El hospital nos entregó una cuenta estratosferita junto con el cadáver de mi padre. Sentí no haberle podido dar el último adiós por seguir el consejo que me dieron cuatro enfermeras que a ocho manos trataban de subirlo a la cama la víspera de su deceso. Cuando estaban a punto de inyectarlo alcanzó a distinguir mi voz que le sirvió de calmante. "Creí que no ibas a llegar", me dijo con una voz que trataba de inhalar todo el oxígeno del planeta. En esas palabras sentí que había una especie de súplica, de perdón y de arrepentimiento. La fiebre normal de joven revolucionario me había separado bruscamente de él. Talvez en su último momento se dio cuenta de la estupidez de su terquedad conservadora como después me di cuenta de la mía radical.
"Corazón de piedra", me dijo mi hermana menor al ver que no derramaba una sola lágrima. Todo el engorroso trámite que como mayor tuve que hacer no me dio cabida ni salida a ellas. Acumulé un enorme dique que Abelina voló en pedazos cuando vi sus manos temblorosas, más cadavéricas que las del difunto, tratando vanamente de agarrar el féretro en que estaba mi padre descansando para siempre.

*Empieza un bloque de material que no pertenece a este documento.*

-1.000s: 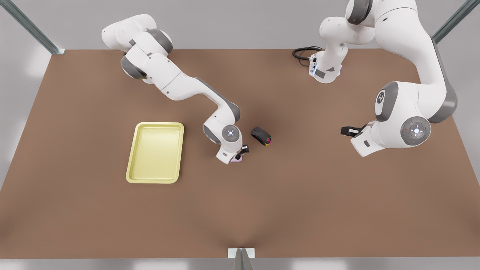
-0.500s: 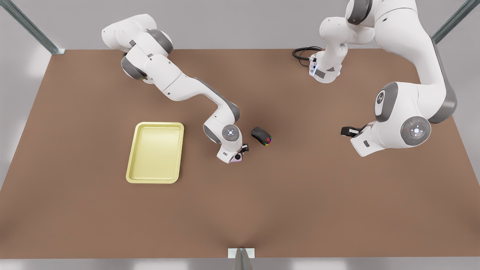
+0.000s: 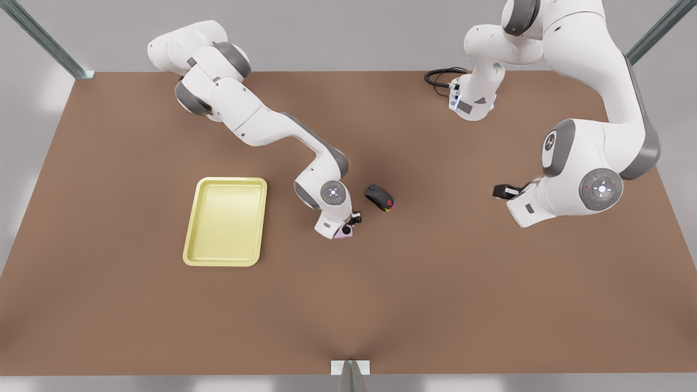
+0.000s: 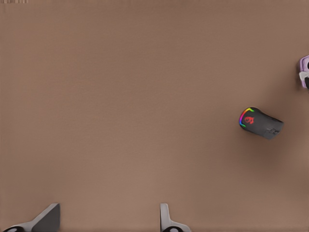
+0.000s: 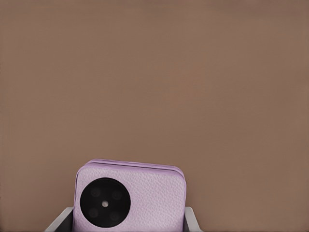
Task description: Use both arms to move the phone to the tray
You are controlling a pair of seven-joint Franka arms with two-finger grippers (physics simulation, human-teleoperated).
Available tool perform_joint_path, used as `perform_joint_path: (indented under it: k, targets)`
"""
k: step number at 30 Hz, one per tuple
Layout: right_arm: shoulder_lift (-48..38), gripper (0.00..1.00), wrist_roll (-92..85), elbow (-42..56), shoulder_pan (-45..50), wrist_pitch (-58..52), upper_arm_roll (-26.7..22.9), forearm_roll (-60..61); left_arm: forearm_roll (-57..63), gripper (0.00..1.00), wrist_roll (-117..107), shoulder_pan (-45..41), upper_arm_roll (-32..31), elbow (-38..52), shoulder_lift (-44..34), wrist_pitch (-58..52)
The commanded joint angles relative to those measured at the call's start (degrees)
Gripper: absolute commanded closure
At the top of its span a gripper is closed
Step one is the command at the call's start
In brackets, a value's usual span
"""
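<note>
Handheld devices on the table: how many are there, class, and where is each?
2. The phone sits between the fingers of the right gripper, on the front view's right of the tray; the mouse lies close by, apart. More could hide under the arms.

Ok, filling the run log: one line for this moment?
right pincer: shut on phone | left pincer: open, waiting | phone outside tray

A black computer mouse (image 3: 379, 197) with coloured lights lies on the brown table (image 3: 435, 283), and a black cable (image 3: 438, 76) loops at the far edge.
</note>
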Motion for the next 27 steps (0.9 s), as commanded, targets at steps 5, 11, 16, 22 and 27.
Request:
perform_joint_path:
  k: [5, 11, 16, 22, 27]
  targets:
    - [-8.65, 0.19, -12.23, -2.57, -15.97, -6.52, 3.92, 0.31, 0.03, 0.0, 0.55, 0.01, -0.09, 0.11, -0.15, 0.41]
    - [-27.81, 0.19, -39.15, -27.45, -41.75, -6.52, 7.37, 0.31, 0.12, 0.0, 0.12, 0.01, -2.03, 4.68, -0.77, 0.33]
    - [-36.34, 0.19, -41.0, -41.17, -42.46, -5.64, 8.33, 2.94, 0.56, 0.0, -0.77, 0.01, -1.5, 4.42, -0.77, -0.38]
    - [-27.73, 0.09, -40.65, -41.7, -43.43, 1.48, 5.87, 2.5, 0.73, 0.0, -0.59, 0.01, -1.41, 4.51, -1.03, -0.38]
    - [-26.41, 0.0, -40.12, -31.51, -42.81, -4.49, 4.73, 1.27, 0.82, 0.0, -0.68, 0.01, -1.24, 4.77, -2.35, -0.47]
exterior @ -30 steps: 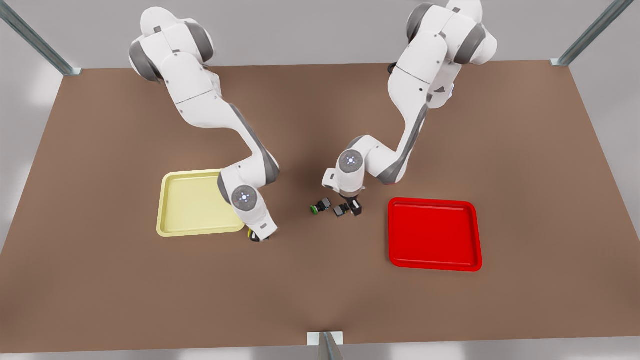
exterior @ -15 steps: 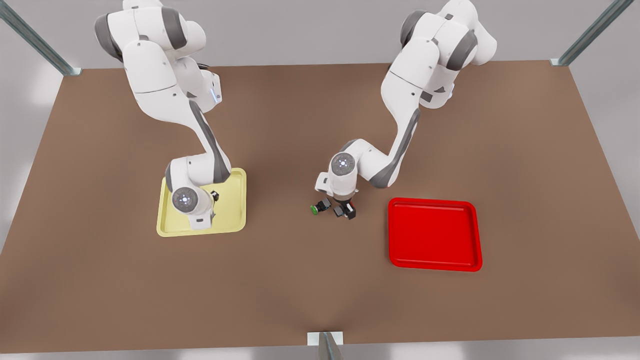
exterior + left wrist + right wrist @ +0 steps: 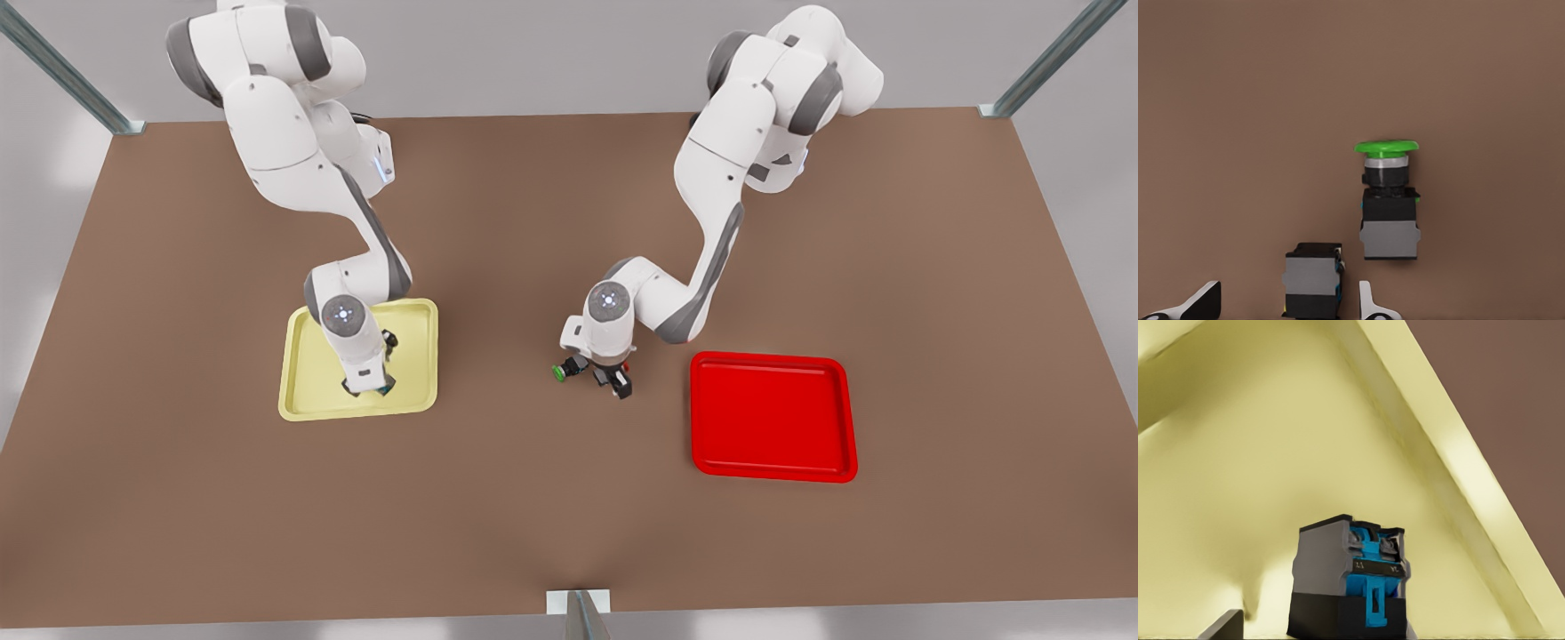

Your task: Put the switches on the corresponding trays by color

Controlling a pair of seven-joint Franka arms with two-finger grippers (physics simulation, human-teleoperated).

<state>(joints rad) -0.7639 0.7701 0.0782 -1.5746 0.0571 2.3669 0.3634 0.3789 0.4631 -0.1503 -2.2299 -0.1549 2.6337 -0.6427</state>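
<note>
While a black-and-grey switch body (image 3: 1350, 577) is gripped by the right gripper (image 3: 369, 388) over the pale yellow plastic tray (image 3: 307, 396), release should be made low; the left gripper (image 3: 613, 380), fingers parted, straddles another switch (image 3: 1313, 280).

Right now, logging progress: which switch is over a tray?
Switch at the right tool, over the yellow tray; green-capped one and its neighbour lie on table.

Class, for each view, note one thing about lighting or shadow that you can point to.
Front view: the brown table is darker down its centre, paler at the sides. Left wrist view: flat, even light on the green-capped push-button switch. Right wrist view: bright glare patches on the pale yellow plastic tray, and a soft shadow beside the grey-bodied switch.
</note>
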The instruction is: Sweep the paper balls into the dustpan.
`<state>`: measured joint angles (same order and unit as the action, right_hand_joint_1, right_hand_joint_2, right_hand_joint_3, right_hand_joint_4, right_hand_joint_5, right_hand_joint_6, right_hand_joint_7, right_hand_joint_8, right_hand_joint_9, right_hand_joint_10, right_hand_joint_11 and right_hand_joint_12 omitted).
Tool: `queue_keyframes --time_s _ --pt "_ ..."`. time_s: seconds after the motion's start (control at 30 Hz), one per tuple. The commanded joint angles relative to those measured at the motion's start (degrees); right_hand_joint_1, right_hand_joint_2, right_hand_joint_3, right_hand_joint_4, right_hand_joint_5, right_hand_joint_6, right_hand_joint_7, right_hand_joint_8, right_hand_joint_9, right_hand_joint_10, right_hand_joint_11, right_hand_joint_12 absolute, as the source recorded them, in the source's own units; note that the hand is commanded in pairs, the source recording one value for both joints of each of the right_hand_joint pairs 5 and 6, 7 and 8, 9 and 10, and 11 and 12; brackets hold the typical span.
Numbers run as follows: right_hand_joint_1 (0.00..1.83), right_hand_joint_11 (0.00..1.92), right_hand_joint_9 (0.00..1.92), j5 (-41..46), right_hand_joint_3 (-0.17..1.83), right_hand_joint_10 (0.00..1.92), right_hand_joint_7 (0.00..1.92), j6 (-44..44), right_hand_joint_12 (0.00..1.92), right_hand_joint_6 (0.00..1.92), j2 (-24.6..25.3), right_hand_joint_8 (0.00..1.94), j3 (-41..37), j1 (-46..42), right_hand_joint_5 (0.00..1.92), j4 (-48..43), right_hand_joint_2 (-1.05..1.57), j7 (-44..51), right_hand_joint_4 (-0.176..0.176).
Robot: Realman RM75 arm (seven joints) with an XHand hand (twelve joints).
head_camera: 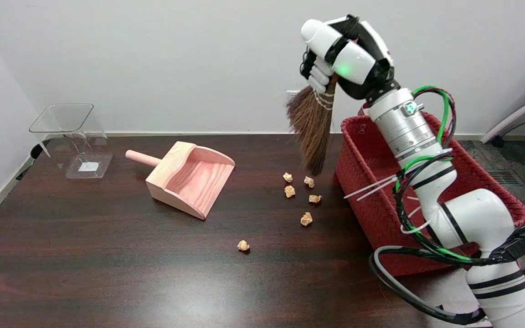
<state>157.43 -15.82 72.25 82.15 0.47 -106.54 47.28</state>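
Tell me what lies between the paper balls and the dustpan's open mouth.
Nothing visible does. Bare dark table separates the paper balls from the dustpan, whose mouth faces them. The right hand holds the broom just above the balls.

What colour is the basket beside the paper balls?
Red, with a woven texture; the basket shows clearly in the head view.

No readable text, brand, number or sign is showing anywhere in the head view. A small white label (pixel 89 166) is sitting on the floor of the clear plastic container (pixel 72 136) at the far left of the tabletop (pixel 107 273), but whatever is printed on it is coming through too small to make out.
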Motion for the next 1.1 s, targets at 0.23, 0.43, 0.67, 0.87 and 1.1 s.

Una semana no más me dio la oportunidad Abelina de ganar indulgencias que entraron en saco roto porque se negó a pasar bocado prefiriendo seguir la ruta que mi padre le señalaba.
Las dos nietas desaparecieron del mapa. Alguien dijo, lo cual es probable por la pobreza que arrastraban, que eran mantenidas a la fuerza bajo el manto macabro de un tratante de blancas que suplía con su comercio humano los grandes prostíbulos de las capitales.